Unless some stealth startup appears with a real Zen/NeoVerse analog, I expect this triumph of hype over reality to continue.

1 comments

How would the P550 have "materialised"? It was only announced in June. It takes at least 12-18 months to go from a core being announced to someone incorporating it into an SoC and then manufacture that SoC, let alone have it in products in shops.

As is usual in the industry, any serious potential customer will have been able to get the full RTL for the core back in June or July, and evaluate its performance in simulators such as Verilator, or on FPGAs.

Claiming it's somehow not "real" is just stupid. There is no serious possibility that a core that boots Linux and runs SPEC etc in an FPGA won't work the same in a properly designed and manufactured SoC.

Benchmarks of the HiFive Unmatched are exactly what they should be given its A55-like microarchitecture -- a bit better than a Pi 3 and sometimes close to a Pi 4 on normal compiled C code. It doesn't have SIMD or specialised AES and SHA instructions, so of course benchmarks of that kind of thing are worse than a Pi. If that's important to you then of course don't buy one.
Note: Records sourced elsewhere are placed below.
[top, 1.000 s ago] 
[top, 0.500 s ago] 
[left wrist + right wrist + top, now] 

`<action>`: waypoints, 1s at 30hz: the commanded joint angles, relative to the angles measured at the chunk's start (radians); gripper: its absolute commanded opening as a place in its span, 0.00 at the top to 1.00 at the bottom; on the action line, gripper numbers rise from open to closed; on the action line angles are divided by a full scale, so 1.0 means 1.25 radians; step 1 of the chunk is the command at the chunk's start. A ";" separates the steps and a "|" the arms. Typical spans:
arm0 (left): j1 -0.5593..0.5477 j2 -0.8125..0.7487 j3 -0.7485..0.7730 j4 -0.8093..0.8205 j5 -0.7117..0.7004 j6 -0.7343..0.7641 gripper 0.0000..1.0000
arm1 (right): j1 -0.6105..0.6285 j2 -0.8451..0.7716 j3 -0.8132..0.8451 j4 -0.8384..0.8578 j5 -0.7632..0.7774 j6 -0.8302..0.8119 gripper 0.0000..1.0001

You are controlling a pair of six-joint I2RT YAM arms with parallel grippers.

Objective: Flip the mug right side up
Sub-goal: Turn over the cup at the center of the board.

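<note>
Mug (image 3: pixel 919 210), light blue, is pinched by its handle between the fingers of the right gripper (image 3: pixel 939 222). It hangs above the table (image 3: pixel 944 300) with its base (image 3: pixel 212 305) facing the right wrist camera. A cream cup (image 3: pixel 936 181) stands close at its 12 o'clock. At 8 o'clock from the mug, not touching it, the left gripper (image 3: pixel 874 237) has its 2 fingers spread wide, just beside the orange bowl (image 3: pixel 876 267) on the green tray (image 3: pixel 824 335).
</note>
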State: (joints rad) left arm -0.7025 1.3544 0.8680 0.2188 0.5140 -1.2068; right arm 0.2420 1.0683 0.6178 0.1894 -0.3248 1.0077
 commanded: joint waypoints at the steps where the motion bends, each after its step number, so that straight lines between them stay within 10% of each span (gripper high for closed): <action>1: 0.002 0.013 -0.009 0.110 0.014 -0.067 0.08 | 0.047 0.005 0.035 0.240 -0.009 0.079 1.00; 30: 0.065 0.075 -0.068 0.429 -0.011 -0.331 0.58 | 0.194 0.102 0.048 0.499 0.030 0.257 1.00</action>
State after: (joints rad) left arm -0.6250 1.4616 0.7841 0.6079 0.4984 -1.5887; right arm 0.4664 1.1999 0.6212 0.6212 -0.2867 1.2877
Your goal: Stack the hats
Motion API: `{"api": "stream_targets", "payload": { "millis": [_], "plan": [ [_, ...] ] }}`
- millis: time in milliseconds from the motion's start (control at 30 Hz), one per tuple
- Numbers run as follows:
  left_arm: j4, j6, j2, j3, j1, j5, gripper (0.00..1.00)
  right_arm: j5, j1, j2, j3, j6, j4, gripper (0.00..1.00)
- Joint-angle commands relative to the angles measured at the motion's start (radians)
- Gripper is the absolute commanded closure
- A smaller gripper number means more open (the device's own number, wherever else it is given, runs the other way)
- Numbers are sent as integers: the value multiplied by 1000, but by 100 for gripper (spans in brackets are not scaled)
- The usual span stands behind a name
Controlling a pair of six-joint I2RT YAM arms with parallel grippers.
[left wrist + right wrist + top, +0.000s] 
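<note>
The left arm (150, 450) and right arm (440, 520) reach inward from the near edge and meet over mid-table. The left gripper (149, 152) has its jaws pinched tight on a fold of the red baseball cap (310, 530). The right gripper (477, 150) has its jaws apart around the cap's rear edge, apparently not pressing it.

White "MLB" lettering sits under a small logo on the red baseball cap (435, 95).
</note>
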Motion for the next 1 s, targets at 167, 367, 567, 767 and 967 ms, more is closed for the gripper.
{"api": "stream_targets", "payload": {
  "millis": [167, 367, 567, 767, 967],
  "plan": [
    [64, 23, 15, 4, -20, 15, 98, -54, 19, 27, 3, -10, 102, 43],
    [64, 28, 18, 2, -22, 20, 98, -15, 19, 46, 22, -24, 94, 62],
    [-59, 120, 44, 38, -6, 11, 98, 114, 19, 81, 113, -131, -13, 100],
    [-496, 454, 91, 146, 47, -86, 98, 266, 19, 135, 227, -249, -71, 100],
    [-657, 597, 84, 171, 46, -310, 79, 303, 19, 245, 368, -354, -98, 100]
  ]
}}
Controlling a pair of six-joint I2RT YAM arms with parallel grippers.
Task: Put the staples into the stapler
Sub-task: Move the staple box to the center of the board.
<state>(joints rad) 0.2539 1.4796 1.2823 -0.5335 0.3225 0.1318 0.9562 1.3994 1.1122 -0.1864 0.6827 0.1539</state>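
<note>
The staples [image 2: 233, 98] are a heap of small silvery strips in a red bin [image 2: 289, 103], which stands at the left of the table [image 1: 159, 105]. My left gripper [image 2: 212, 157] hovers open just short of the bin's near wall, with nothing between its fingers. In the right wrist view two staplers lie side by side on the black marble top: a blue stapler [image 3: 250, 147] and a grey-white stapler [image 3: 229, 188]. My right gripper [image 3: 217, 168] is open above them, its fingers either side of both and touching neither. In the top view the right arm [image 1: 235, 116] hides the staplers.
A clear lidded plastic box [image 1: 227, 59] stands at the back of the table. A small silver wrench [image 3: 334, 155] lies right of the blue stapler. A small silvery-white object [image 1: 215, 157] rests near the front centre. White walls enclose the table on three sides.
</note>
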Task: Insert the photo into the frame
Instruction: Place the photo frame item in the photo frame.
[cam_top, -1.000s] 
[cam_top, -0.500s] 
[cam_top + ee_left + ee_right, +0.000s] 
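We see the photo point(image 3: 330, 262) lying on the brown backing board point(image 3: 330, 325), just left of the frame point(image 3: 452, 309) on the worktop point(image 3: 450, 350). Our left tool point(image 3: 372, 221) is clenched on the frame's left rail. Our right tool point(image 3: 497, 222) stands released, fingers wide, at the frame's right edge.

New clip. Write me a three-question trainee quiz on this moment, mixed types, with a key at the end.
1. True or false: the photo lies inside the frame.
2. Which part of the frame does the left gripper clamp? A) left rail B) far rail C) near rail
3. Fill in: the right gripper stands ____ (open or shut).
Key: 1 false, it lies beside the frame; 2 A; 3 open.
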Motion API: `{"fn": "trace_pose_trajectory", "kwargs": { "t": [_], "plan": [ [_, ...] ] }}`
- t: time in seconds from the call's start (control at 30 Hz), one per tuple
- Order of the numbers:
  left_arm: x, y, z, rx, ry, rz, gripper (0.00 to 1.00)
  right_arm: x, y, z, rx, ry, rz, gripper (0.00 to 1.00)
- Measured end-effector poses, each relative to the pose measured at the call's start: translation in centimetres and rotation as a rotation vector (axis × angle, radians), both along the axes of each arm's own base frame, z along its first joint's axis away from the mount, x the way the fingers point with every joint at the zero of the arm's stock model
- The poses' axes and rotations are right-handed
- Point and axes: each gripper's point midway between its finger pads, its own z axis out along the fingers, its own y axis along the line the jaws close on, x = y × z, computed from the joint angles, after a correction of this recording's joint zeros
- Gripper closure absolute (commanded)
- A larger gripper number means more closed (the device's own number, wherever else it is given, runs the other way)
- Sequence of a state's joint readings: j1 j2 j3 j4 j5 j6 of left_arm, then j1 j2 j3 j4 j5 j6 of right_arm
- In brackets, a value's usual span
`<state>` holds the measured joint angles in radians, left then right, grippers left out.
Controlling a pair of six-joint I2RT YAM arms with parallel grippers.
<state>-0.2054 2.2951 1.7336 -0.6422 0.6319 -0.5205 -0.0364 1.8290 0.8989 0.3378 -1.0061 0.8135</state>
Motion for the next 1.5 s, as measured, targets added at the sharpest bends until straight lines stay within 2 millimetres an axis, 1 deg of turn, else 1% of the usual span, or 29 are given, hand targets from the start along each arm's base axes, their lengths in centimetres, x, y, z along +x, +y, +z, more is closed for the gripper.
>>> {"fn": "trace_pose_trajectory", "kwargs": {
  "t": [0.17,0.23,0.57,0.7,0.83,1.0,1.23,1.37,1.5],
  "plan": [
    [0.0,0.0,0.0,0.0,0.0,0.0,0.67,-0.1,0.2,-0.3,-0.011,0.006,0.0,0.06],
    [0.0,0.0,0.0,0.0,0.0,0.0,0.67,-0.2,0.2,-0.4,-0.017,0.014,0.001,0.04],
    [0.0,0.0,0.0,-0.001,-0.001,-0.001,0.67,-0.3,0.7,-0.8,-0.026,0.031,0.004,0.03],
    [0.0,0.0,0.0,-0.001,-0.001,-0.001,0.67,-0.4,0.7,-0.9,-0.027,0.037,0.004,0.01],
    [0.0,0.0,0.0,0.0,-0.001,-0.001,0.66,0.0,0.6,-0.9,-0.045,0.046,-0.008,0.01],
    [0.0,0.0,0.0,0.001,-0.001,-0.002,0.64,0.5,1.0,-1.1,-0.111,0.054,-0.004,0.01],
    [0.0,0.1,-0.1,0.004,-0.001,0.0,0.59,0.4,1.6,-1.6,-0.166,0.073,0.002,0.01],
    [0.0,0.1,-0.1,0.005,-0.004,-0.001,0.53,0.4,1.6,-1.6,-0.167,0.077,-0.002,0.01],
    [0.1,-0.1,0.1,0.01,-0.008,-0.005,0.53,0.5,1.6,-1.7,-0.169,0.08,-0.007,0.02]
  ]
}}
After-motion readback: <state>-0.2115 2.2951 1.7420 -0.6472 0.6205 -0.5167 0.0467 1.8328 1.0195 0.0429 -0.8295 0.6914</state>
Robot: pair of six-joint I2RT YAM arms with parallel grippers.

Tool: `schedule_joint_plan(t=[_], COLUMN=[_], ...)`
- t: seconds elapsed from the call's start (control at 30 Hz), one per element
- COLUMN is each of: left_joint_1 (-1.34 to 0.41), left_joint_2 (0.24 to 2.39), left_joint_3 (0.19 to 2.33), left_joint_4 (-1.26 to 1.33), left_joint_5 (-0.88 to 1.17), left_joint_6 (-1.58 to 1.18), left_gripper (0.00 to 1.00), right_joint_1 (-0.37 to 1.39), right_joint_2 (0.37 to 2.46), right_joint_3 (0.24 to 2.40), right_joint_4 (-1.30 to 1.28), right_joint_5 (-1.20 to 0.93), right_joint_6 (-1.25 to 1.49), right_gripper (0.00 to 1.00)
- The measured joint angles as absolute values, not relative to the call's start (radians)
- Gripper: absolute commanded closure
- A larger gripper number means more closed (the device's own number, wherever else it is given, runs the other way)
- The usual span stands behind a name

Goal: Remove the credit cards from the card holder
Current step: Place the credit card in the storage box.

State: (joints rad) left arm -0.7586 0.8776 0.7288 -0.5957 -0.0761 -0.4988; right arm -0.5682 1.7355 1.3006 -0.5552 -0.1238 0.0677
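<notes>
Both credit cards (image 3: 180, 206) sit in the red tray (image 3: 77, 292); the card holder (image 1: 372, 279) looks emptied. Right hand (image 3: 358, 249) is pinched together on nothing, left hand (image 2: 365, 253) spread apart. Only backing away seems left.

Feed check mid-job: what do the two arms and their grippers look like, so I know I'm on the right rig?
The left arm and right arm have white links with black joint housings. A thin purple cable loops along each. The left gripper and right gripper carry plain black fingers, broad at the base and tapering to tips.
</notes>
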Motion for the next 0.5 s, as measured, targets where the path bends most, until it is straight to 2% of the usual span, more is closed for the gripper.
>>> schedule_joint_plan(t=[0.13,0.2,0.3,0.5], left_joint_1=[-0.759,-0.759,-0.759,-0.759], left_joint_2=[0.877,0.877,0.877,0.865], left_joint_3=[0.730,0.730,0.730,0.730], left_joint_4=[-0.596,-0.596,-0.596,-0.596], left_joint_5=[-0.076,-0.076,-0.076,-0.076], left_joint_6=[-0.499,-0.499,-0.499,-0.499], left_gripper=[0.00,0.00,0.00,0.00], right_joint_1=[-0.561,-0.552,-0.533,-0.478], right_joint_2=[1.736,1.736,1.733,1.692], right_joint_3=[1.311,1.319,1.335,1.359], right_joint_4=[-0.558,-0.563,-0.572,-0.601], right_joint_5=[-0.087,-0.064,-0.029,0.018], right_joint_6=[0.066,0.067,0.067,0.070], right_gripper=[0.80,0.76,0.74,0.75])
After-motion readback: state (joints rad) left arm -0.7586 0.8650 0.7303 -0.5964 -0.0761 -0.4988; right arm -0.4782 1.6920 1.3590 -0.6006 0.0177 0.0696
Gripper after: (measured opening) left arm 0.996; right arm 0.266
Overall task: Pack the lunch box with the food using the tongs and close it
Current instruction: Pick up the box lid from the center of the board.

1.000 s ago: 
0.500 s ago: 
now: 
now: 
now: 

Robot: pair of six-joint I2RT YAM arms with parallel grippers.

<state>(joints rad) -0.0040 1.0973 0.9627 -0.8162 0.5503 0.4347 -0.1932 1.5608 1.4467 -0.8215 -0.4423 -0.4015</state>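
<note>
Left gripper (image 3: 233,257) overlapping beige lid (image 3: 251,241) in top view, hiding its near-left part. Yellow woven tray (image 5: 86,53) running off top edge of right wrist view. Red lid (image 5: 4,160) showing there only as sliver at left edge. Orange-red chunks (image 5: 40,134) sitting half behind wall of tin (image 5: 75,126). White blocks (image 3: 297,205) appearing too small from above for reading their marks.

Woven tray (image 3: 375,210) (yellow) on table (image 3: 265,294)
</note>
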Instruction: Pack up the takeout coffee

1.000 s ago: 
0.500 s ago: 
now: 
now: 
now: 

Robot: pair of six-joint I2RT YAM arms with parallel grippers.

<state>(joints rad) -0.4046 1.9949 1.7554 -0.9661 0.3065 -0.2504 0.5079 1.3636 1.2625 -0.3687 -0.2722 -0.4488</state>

RISC-V International last month ratified a number of important extensions including Vector and crypto and those will start appearing in future chips.

There are several documented startups working on "M1 class" RISC-V cores, staffed with highly experience highly credible people such as Jim Keller or people who founded PA Semi and then developed ARM cores at Apple (including the M1).

There's no magic involved in making a top end RISC-V core, just money and good engineering.